I think you’re trying to use a regression model where I would use a Bayes net. This makes some sense in that I had direct personal experience that includes lots of nodes in the Bayes net, and you don’t, so you’re going to use a lower-resolution model than me. But people who care about the Bayes net I lived in can update on the information I’m presenting.

It’s tricky because I try to read the accounts, but they’re all going to be filtered through people’s perception, and they’re all going to assume a lot of background knowledge that I don’t have, due to not having observed it. I could put in a lot of effort to figure out what’s true and false, representative and unrepresentative, but it’s probably not possible for me due to various reasons. I could also just ignore the whole drama. But I’m just confused—if there’s agreement that MIRI isn’t particularly bad about this, then this seems to mostly preclude environmental attribution and suggest personal attribution?

I wouldn’t necessarily say that I use a regression model, as e.g. I’m aware of the problem with just blaming Vassar for causing other’s psychosis. There’s definitely some truth to me being forced to use a lower-resolution model. And that can be terrible. Partly I just have a very strong philosophical leaning towards essentialism, but also partly it just, from afar, seems to be the best explanation.

• I’m just confused—if there’s agreement that MIRI isn’t particularly bad about this, then this seems to mostly preclude environmental attribution and suggest personal attribution?

I’ve read Moral Mazes and worked a few years in the corporate world at Fannie Mae. I’ve also talked a lot with Jessica and others in the MIRI cluster who had psychotic breaks. It seems to me like what happens to middle managers is in some important sense even worse than a psychotic break. Jessica, Zack, and Devi seem to be able to represent their perspectives now, to be able to engage with the hypothesis that some activity is in good faith, to consider symmetry considerations instead of reflexively siding with transgressors.

Ordinary statistical methods—and maybe empiricism more generally—cannot shed light on pervasive, systemic harms, when we lack the capacity to perform controlled experiments on many such systems.

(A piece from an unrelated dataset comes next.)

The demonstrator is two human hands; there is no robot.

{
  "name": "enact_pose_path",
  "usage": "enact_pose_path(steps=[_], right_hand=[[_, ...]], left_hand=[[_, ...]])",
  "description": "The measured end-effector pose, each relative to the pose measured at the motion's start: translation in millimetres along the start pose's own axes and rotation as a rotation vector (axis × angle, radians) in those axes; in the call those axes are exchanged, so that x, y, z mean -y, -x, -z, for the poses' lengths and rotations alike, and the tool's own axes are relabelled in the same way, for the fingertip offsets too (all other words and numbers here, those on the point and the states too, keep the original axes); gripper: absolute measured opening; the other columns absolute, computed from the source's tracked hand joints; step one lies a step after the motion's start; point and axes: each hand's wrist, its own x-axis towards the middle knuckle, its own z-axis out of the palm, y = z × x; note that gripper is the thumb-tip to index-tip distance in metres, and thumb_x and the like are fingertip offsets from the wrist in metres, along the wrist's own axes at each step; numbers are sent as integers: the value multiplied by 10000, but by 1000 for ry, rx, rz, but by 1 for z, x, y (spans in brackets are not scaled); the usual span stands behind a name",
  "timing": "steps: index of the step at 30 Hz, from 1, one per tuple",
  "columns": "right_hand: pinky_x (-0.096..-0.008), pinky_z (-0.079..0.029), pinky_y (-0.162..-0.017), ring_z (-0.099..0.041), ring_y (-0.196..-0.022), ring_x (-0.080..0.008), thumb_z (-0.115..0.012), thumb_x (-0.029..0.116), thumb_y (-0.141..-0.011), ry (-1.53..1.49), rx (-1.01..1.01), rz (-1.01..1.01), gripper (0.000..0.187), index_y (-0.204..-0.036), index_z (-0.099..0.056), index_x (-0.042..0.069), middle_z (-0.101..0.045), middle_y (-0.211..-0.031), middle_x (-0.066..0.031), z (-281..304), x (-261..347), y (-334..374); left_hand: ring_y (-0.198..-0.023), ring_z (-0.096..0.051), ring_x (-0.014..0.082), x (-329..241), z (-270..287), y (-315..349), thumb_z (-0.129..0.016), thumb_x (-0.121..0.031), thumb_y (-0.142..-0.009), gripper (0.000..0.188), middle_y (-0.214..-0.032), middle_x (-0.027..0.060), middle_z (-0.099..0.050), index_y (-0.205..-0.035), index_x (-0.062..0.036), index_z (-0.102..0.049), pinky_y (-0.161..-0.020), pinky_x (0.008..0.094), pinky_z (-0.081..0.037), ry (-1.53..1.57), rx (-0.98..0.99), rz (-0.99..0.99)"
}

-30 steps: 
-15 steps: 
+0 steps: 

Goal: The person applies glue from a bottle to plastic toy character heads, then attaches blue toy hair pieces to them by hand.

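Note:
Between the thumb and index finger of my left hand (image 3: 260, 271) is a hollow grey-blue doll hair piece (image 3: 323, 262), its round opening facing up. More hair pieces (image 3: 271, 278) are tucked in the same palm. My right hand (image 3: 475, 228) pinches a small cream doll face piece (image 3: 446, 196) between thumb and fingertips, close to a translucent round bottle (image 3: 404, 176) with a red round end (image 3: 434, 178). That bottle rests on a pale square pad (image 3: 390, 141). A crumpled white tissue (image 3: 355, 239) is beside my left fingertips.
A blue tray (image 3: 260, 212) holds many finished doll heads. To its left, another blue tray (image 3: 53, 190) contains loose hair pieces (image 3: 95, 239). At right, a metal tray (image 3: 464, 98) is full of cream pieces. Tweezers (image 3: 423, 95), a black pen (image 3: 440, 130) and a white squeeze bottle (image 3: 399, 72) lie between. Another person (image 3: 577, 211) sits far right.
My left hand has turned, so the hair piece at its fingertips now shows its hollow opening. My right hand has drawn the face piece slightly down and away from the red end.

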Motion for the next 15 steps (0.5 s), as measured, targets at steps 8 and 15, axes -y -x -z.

In such cases, we instead need rationalist methods, i.e. thinking carefully about mechanisms from first principles. We can also try to generalize efficiently from microcosms of the general phenomenon, e.g. generalizing from how people respond to unusually blatant abuse by individuals or institutions, to make inferences about the effects of pervasive abuse.

But corporate employers are not the only context people live in. My grandfather was an independent insurance broker for much of his career. I would expect someone working for a low-margin business in a competitive industry to sustain much less psychological damage, though I would also expect them to be paid less and maybe have a more strenuous job. I don’t think the guys out on the street a few blocks from my apartment selling fruit for cash face anything like what Jessica faced, and I’d be somewhat surprised if they ended up damaged the way the people in Moral Mazes seem damaged.

• But I’m just confused—if there’s agreement that MIRI isn’t particularly bad about this, then this seems to mostly preclude environmental attribution and suggest personal attribution?

Suppose it’s really common in normal corporations for someone to be given ridiculous assignments by their boss and that this leads to mental illness at a high rate. Each person at a corporation like this would have a specific story of how their boss gave them a really ridiculous assignment and this caused them mental problems. That specific story in each case would be a causal model (if they hadn’t received that assignment or had anything similar to that happen, maybe they wouldn’t have that issue). This is all the case even if most corporations have this sort of thing happen.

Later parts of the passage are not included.